Dehydrogenation properties and mechanisms of MgH2-NiCl2 and MgH2-NiCl2-graphene hydrogen storage composites

Abstract

The four hydrogen storage systems including pure MgH2, MgH2-5 wt%NiCl2, MgH2-10 wt%NiCl2 and MgH2-10 wt%NiCl2-10 wt%graphene were prepared by ball-milling in this work. Using experimental X-ray diffraction, scanning electron microscopy and differential scanning calorimetry testing methods in combination with first-principle calculations, the dehydrogenation properties and mechanisms of NiCl2 single-doped and NiCl2-graphene co-doped MgH2 composites were systematically investigated. Experimental results show that the NiCl2 single-doping is conductive to decreasing the size of MgH2 grains and particles. The co-doping of NiCl2 and graphene not only reduces the size of MgH2 grains and particles, but also contributes to the uniformity of MgH2 particles.
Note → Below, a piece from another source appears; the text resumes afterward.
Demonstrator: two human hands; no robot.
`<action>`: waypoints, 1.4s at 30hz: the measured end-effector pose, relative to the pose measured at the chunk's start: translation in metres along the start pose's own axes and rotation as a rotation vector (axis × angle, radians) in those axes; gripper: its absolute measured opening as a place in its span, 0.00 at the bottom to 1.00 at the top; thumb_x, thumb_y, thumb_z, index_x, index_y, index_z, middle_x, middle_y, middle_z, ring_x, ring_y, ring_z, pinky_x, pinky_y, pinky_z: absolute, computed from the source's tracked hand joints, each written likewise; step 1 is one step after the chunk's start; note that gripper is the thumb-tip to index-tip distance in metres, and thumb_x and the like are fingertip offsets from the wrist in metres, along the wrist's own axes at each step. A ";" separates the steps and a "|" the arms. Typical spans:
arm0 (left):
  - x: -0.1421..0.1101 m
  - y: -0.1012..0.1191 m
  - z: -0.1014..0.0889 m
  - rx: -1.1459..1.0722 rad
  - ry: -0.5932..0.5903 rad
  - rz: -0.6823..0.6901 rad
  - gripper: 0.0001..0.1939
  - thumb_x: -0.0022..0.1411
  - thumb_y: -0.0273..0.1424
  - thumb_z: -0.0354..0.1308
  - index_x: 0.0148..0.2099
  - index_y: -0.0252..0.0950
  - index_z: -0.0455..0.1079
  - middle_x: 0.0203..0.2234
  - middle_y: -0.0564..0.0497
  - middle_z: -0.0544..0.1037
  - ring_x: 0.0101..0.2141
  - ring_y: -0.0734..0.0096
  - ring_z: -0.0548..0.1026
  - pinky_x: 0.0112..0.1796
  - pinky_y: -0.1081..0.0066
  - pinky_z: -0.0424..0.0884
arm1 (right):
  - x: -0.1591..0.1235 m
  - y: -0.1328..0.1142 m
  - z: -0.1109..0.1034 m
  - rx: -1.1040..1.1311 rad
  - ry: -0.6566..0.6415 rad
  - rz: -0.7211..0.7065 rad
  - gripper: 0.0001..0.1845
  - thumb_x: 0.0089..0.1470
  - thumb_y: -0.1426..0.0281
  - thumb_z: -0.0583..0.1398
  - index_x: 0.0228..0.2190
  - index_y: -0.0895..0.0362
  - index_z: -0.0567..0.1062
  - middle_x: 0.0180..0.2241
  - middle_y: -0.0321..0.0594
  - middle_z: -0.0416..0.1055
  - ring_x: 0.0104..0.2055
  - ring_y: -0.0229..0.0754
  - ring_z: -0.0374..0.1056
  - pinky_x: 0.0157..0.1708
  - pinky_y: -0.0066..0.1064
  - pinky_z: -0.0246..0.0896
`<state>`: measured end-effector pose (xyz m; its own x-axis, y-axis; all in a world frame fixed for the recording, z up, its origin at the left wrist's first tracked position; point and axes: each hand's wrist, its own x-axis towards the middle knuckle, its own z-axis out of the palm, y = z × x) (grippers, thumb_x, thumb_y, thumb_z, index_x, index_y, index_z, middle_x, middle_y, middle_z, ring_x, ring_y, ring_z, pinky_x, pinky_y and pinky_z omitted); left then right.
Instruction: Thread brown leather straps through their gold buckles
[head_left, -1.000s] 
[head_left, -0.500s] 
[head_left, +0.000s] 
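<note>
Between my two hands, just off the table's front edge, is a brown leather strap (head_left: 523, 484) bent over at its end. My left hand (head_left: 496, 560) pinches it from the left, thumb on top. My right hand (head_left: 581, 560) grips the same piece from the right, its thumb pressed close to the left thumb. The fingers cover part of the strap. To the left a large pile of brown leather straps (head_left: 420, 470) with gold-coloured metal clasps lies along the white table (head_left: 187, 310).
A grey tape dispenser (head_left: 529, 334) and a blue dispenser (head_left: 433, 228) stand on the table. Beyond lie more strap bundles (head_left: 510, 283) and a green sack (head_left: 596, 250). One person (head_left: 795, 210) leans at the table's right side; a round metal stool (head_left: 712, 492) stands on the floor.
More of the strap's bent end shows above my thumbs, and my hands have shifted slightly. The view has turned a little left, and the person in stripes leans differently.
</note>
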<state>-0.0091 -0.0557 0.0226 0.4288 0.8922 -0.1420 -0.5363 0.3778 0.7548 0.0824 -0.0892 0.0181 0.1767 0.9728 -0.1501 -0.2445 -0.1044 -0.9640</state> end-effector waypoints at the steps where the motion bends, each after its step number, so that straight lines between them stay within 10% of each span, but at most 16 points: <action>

As compared with milled pure MgH2, the dehydrogenation peak temperatures are decreased by 24 °C and 47 °C for the 10 wt%NiCl2 single-doped and 10 wt%NiCl2-10 wt%graphene co-doped MgH2 systems, respectively. It is demonstrated that the co-doping of NiCl2 and graphene exhibits the synergistic effects of confinement and catalysis on improving the dehydrogenation properties of MgH2. The first-principle calculations indicate that the co-doping of NiCl2 and graphene leads to the distortion of MgH2 atomic-configuration and results in the charge transfer between the dopants and MgH2, which induce the weakened structural stability and decreased dehydrogenation enthalpy of MgH2.